The following real numbers have decimal expansions as given below. In each case, decide whether they are rational or not. If they are rational, and the form of \(\frac{p}{q}\) the prime factors of q ?

(i) 43.123456789,

(ii) 0.120120012000120000…

(iii) \(43 . \overline{123456789}\)

Solution :

(i) 43.123456789

Since it is terminating decimal expansion so, it is a rational number.

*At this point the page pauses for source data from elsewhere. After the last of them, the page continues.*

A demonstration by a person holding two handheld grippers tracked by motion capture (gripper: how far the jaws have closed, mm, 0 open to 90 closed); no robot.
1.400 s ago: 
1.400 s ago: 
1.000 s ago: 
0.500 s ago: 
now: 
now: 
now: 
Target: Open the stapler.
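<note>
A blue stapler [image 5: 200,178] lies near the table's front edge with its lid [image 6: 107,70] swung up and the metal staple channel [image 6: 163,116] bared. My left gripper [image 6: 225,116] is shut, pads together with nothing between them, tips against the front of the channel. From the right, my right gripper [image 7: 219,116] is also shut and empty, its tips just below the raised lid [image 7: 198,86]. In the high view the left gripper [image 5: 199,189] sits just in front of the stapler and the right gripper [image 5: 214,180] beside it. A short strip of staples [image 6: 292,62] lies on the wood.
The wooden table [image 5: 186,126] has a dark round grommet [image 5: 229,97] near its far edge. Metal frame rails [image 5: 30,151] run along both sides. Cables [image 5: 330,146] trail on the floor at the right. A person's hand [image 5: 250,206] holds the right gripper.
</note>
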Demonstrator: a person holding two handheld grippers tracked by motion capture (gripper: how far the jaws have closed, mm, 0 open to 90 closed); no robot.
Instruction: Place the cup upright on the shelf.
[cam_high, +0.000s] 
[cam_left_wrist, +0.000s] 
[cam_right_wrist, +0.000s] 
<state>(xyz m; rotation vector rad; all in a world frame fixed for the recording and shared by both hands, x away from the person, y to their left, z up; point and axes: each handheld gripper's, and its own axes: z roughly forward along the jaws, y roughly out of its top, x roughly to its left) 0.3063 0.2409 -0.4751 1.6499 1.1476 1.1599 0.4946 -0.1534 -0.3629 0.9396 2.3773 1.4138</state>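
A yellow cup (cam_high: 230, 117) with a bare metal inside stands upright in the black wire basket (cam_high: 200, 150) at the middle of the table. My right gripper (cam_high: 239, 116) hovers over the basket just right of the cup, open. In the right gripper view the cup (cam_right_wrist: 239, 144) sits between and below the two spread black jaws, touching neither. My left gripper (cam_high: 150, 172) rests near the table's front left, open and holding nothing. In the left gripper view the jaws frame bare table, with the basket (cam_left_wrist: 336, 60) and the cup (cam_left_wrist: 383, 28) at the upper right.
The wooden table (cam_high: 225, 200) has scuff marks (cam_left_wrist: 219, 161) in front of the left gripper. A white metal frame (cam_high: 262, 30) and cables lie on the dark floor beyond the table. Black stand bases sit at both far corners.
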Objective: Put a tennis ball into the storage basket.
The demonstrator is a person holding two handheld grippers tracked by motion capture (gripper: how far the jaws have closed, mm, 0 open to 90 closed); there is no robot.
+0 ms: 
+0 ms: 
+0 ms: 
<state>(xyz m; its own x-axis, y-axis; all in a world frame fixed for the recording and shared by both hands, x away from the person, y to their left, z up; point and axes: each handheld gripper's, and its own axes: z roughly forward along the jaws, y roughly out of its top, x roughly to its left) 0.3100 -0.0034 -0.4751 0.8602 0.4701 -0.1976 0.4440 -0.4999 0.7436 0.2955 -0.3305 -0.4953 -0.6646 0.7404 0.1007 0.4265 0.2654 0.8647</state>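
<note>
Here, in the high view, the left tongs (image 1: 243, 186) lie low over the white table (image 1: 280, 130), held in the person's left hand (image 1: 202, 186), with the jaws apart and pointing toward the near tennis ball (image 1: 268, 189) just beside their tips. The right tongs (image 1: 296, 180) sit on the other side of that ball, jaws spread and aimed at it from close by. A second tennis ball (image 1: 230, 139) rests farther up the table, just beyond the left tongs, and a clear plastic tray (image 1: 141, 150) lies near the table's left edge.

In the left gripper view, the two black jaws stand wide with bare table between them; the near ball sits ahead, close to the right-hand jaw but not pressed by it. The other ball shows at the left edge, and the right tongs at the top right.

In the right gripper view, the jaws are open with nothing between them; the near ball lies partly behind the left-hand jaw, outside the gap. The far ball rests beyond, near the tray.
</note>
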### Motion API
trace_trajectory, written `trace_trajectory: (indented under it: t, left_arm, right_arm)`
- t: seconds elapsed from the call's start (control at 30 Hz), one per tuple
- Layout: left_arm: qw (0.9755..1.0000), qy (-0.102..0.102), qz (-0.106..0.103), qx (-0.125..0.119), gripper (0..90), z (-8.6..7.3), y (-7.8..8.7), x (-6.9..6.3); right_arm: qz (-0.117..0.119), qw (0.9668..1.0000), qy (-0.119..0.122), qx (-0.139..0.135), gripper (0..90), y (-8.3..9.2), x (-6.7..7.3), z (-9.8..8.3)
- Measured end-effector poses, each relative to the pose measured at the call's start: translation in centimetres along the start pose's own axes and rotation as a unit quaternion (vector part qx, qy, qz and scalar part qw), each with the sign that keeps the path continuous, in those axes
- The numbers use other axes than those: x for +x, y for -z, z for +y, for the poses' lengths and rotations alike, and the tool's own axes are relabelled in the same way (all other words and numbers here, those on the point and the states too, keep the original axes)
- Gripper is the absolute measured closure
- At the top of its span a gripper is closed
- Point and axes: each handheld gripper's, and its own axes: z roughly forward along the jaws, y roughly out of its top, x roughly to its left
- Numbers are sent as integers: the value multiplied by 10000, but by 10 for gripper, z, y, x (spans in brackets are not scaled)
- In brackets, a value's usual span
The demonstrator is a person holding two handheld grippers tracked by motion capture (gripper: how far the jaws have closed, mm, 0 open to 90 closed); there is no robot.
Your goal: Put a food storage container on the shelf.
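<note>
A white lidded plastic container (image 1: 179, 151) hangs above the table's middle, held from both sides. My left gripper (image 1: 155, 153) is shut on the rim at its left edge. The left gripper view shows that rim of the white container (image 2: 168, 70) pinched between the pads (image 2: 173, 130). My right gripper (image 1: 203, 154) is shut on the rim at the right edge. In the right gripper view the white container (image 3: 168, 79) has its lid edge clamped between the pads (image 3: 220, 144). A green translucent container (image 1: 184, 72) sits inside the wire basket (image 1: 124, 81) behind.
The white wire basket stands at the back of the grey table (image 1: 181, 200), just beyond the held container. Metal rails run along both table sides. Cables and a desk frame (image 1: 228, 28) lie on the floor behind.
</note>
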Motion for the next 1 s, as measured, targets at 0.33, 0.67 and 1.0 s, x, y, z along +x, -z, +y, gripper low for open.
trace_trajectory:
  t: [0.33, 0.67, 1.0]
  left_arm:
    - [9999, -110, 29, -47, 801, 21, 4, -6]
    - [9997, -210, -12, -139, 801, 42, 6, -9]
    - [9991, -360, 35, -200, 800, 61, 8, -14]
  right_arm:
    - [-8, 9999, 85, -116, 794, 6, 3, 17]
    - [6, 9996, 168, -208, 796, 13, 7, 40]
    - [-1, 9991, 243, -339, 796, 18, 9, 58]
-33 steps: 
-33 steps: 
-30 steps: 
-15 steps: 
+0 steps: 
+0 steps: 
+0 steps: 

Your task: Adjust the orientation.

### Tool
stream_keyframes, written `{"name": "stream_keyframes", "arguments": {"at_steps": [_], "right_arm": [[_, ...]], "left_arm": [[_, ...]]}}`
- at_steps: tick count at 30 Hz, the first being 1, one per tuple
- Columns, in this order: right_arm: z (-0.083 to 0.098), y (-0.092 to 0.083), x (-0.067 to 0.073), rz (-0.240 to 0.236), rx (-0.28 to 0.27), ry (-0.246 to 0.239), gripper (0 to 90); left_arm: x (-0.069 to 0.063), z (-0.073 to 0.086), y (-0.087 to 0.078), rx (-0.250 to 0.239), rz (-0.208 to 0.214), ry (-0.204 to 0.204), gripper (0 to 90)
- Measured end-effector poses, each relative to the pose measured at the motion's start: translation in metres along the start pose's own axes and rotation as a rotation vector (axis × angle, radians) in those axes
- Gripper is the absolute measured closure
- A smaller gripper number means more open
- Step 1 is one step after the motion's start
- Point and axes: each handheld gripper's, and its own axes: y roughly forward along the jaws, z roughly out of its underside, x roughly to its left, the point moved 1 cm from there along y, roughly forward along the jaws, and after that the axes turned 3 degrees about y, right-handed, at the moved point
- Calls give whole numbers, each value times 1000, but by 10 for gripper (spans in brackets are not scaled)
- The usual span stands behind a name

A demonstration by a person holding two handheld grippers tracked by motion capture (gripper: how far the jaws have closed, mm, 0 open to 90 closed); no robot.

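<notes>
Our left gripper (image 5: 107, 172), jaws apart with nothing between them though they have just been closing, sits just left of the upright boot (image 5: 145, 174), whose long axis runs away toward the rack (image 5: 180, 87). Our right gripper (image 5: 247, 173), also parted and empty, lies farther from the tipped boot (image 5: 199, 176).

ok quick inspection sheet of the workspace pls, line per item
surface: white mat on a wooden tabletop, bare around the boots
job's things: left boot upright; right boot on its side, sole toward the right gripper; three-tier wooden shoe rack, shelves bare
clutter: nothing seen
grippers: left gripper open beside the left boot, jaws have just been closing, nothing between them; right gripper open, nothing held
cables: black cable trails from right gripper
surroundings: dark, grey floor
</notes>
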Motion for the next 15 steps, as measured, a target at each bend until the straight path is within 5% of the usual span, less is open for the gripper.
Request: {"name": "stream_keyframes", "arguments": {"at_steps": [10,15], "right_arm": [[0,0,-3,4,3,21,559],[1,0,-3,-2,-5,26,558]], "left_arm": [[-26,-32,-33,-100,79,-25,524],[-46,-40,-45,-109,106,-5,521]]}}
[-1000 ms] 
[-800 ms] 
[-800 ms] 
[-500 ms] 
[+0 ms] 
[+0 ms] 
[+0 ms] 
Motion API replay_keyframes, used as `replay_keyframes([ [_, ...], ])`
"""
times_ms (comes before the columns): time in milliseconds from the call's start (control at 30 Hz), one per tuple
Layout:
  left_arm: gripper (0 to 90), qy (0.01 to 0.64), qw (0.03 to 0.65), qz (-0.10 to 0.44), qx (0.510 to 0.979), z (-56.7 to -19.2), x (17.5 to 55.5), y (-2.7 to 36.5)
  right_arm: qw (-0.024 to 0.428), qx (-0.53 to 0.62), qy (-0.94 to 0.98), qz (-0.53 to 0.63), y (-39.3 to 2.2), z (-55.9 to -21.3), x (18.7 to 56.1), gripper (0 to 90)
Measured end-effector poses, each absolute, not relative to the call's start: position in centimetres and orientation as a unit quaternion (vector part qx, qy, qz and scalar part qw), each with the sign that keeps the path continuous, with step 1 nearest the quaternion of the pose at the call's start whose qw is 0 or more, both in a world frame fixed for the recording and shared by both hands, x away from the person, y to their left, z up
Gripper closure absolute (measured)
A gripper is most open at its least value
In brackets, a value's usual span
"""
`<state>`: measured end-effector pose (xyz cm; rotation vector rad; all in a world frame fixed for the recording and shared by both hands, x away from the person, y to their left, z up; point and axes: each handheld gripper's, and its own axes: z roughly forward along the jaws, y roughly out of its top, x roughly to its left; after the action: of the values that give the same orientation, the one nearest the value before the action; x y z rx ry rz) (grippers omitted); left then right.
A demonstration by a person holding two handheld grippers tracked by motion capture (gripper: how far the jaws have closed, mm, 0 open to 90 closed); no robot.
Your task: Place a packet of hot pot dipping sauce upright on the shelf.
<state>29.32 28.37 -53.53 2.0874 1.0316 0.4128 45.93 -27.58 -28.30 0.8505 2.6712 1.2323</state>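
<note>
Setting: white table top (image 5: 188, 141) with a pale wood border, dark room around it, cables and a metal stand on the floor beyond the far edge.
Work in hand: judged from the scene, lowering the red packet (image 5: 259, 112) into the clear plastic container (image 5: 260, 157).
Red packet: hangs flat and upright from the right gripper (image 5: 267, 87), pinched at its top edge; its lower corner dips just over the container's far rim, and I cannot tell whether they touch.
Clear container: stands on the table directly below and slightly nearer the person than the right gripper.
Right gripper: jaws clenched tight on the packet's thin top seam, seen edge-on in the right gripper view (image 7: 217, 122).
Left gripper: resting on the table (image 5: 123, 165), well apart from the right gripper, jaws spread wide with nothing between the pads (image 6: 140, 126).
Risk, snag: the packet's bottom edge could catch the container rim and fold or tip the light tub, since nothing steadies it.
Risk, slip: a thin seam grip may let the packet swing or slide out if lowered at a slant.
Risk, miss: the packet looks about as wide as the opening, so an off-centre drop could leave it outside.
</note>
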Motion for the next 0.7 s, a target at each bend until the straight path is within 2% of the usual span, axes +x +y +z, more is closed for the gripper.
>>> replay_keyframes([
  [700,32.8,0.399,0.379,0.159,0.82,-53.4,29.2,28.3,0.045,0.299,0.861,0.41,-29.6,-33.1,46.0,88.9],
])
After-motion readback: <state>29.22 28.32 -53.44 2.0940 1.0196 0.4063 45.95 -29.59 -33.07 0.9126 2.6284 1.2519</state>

43.123456789 = \(\frac{43123456789}{1000000000}\)

q = 1000000000= 10^{9}

= (2 × 5)^{9} = 2^{9} × 5^{9}

Prime factors of q is of the form 2^{m} × 5^{n} where, m and n are non-negative integers.

(ii) 0.120120012000120000…..

Since it is non-terminating non-repeating decimal expansion so, it is an irrational number.

(iii) \(43 . \overline{123456789}\)

Since it is non-terminating but repeating decimal expansion so, it is a rational number.

Let x = \(43 . \overline{123456789}\)

= 43.123456789123456789…. ……………..(i)

Multiplying both sides by 1000000000

1000000000 x = \(43123456789 . \overline{123456789}\) ……………..(ii)

Subtract (i) from (ii),

999999999 x= 43123456746

x = \(\frac{43123456746}{999999999}\)

q= 999999999

= 3 × 3 × 3 × 3 × 37 × 333667

Prime factorisation of q is not of the form 2^{m} × 5^{n}, where m and n are non-negative integers.